/Docker_SPARC

A Docker image with JupyterLab, Python 3.6, Python 2.7, and R

Primary LanguageJupyter Notebook

What is Docker?

Docker is a software system that uses containers. Containers are isolated user-defined instances that operate as separate computers and have various levels of restricted access to the host computer's resources (e.g., shared folders). More than one container can run simultaneously on a host, communicating with the host and other containers.

A Docker container is a running instance of the Docker image.

Advantages of Docker:

There are two significant advantages when using Docker images for science projects:

1. Easy installation.

Docker GREATLY reduces the time (and expertise) needed to install, run, and maintain software, especially analytic software using Python, R, and other open source resources, such as Jupyter notebooks; Jupyter runs in an internet browser to provide access to multiple programming kernels and is a good way to store notes and analyses for sharing and reproduction.

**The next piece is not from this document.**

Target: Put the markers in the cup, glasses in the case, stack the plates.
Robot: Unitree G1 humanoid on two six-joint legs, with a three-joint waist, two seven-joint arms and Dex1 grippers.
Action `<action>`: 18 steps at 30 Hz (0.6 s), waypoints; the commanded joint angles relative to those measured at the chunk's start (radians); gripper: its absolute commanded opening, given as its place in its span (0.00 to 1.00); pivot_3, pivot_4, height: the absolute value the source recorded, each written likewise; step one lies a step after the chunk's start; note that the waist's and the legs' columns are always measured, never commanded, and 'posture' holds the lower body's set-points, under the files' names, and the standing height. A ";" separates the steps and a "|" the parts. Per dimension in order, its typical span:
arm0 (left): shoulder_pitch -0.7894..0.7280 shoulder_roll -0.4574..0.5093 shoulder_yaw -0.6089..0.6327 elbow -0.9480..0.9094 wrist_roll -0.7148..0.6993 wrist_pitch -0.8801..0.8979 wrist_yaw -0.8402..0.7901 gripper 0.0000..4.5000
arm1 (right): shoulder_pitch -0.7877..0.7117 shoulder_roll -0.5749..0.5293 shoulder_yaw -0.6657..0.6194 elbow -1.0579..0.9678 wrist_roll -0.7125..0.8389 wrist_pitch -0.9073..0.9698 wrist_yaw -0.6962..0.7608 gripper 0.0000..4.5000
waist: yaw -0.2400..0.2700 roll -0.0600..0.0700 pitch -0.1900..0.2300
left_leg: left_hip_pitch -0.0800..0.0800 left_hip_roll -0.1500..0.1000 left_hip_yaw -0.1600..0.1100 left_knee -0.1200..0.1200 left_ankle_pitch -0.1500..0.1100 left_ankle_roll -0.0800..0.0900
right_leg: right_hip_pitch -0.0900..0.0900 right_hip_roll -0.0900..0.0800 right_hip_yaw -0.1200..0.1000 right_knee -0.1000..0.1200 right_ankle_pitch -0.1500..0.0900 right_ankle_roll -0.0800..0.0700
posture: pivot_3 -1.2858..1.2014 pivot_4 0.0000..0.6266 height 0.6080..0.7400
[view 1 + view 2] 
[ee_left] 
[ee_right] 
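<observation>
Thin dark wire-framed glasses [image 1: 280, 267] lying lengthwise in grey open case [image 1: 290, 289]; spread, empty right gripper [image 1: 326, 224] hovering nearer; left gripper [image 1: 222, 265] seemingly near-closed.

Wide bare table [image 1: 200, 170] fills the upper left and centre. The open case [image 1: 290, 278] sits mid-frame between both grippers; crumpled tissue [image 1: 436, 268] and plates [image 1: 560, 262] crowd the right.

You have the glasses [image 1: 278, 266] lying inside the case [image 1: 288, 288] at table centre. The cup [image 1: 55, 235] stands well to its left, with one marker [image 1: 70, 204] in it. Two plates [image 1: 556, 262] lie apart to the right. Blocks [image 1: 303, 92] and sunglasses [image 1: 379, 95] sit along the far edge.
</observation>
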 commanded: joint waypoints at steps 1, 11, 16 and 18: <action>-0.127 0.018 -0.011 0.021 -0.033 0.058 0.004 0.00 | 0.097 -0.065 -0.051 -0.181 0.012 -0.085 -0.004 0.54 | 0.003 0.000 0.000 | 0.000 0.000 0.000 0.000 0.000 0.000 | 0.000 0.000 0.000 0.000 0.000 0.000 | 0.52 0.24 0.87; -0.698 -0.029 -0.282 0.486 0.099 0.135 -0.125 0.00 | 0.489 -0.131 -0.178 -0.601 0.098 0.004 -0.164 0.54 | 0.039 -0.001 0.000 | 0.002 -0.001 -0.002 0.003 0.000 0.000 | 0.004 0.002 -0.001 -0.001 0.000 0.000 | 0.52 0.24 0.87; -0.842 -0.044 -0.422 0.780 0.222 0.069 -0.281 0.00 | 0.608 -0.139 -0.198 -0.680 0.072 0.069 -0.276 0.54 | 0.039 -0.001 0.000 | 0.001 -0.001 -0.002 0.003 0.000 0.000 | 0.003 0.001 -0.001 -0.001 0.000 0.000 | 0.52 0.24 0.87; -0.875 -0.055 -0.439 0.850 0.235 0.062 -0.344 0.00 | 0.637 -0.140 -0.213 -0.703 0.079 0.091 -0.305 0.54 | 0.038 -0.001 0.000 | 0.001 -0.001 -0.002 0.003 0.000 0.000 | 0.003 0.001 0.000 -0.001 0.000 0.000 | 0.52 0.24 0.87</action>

A stockpile of pre-built Docker images are available for download from Docker Hub; Docker Hub is a cloud service similar to Github but designed to maintain Docker images.

2. Reproducible/shareable computing environments.

By using and sharing a specific Docker image for analysis, subsequent users can run the original versions of the software and recreate the analysis or extend the work to new problems.

How to get started using Docker:

Docker can run on Windows, macOS, and Linux. Installation of Docker on Windows and macOS comes with a lightweight Linux virtual environment. Follow these installation steps:

1. Install Docker ...

for Windows, macOS, or populars flavor of Linux, Ubuntu, Debian, CentOS, and Fedora. You need the free community edition of Docker.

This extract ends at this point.